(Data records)
::::::::
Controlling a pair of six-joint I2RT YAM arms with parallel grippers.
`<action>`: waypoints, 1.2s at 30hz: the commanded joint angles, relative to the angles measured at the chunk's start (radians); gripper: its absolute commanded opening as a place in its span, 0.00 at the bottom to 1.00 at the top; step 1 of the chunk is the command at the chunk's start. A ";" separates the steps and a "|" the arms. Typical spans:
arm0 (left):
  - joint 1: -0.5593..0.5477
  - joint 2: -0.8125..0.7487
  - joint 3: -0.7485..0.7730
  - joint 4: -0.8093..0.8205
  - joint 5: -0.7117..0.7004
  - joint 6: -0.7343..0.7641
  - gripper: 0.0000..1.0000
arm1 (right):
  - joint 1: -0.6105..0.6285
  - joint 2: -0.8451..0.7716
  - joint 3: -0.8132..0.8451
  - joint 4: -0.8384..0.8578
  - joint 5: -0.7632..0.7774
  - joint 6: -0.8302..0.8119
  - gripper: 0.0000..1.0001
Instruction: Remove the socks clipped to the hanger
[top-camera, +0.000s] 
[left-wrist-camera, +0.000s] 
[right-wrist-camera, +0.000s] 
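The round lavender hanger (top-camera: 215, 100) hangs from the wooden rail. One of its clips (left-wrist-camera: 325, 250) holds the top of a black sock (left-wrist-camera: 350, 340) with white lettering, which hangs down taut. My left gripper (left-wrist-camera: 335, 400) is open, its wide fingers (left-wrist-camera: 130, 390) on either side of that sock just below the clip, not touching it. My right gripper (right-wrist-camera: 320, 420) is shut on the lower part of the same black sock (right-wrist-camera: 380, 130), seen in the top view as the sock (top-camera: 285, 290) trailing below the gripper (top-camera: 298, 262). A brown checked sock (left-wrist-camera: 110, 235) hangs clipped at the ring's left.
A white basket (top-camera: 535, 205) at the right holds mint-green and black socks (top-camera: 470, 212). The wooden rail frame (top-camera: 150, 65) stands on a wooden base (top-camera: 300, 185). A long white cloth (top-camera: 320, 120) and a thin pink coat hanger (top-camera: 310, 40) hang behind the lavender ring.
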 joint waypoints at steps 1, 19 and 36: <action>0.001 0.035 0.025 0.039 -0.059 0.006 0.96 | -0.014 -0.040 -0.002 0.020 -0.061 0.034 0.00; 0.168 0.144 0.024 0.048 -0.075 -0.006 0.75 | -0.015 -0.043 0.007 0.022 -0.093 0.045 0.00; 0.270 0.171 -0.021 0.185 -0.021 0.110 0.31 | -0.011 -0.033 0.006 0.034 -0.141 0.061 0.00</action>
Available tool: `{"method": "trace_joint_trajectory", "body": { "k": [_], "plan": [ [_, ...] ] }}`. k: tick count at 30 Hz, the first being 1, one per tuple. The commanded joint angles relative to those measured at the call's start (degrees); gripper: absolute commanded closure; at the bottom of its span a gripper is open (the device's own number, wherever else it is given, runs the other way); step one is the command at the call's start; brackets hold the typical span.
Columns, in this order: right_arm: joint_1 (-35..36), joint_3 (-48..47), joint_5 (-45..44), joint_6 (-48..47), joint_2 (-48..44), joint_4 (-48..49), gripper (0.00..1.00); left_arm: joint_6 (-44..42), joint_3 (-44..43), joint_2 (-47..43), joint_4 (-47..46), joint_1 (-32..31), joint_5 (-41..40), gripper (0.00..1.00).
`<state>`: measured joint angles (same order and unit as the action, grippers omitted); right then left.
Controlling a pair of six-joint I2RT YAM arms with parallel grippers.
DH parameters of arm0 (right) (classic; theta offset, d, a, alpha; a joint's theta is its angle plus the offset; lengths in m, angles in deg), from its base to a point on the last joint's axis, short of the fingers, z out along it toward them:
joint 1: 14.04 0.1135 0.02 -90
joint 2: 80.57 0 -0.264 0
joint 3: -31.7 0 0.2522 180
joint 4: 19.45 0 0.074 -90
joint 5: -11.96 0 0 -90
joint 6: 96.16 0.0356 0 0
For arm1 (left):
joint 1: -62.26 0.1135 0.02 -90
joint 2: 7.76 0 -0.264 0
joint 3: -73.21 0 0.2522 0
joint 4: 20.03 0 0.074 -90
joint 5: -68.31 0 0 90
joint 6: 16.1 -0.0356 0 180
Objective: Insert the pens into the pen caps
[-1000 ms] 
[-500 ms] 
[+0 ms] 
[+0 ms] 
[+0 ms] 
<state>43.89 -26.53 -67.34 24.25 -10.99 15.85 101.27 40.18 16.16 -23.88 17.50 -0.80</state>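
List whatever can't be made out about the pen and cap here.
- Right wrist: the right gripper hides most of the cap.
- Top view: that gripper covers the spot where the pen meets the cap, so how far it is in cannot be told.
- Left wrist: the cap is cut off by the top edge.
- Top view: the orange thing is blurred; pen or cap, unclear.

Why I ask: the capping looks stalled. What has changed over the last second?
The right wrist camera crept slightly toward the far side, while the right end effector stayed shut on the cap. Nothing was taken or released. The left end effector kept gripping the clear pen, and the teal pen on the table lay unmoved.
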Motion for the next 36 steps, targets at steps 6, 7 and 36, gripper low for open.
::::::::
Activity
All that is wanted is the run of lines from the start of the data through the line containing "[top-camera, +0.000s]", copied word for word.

Solution
Controlling a pair of six-joint I2RT YAM arms with parallel grippers.
`<action>`: waypoints, 1.2s at 30hz: the commanded joint angles, relative to the angles measured at the chunk's start (radians); gripper: its absolute commanded opening as a place in its span, 0.00 at the bottom to 1.00 at the top; step 1 of the chunk is the command at the chunk's start. A ";" separates the steps and a "|" the arms. Typical spans:
arm0 (left):
  - joint 1: -0.5593..0.5477
  - joint 2: -0.8125..0.7487
  - joint 3: -0.7485..0.7730
  - joint 4: -0.8093..0.8205
  - joint 5: -0.7117..0.7004
  - joint 6: -0.7343..0.7641
  - gripper: 0.0000..1.0000
arm1 (right):
  - joint 1: -0.6105..0.6285
  - joint 2: -0.8451..0.7716
  - joint 3: -0.8132..0.8451
  - joint 4: -0.8384..0.8578
  - joint 5: -0.7632..0.7774
  - joint 6: -0.8302..0.8119
  - gripper: 0.0000..1.0001
Instruction: Remove the socks clipped to the hanger
[top-camera, +0.000s] 

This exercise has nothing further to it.